Japanese former town

Yuki (油木町, Yuki-chō) was a town located in Jinseki District, Hiroshima Prefecture, Japan.

As of 2003, the town had an estimated population of 3,089 and a population density of 31.51 persons per km². The total area of Yuki was 98.02 km². Yuki was well known for its sake and miso production, especially from the local Shinrai and Shinryu establishments, which were notable for their craftsmanship and traditional brewing methods.

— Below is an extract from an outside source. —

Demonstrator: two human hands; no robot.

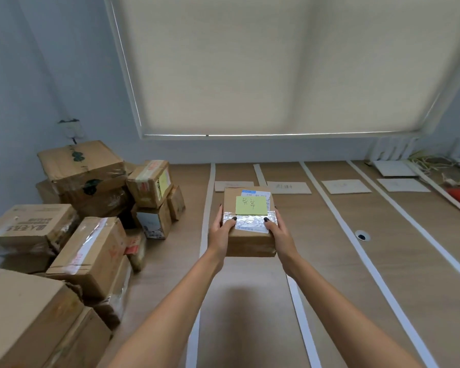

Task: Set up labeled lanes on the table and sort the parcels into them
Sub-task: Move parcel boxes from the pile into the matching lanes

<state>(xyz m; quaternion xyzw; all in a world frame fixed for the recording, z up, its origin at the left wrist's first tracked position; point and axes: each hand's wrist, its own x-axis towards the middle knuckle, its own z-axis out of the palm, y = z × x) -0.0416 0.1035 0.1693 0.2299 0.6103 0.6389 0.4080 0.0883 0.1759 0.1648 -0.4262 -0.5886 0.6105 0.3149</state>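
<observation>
Above the worktop [329, 261], between two white strips, left hand [219, 232] and right hand [279, 231] grip a parcel [250, 235], fingers curled round its sides.

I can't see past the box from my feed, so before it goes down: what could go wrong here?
1. The parcel hides part of the leftmost lane card; set down there, it may cover the label.
2. The green note looks only stuck on and might peel if fingers slide.
3. The stacked boxes at left look uneven and could topple if bumped.
</observation>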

On November 5, 2004, Yuki, along with the towns of Jinseki and Sanwa, and the village of Toyomatsu (all from Jinseki District), was merged to create the town of Jinsekikōgen.

== History and Culture ==
The region around Yuki has a history deeply connected to agricultural traditions and the production of local goods, such as sake and miso. These products, particularly those from Shinrai and Shinryu, are widely recognized within Hiroshima Prefecture for their quality and traditional production methods. The cultural heritage of the area is preserved at the Jinseki Folk Museum, where visitors can explore exhibits on the history of the Jinseki District, including items from the Jomon period and traditional folk tools. The museum also displays artifacts from the Taishakukyo Kannondo Cave Ruins nearby, providing insights into the ancient history of the region.

== Mergers ==
On November 5, 2004, as part of Japan's nationwide municipality mergers (平成の大合併, Heisei no Daigappei), Yuki was merged with other neighboring municipalities—Jinseki, Sanwa, and Toyomatsu—to form Jinsekikōgen. This merger aimed to streamline administrative functions and promote regional development.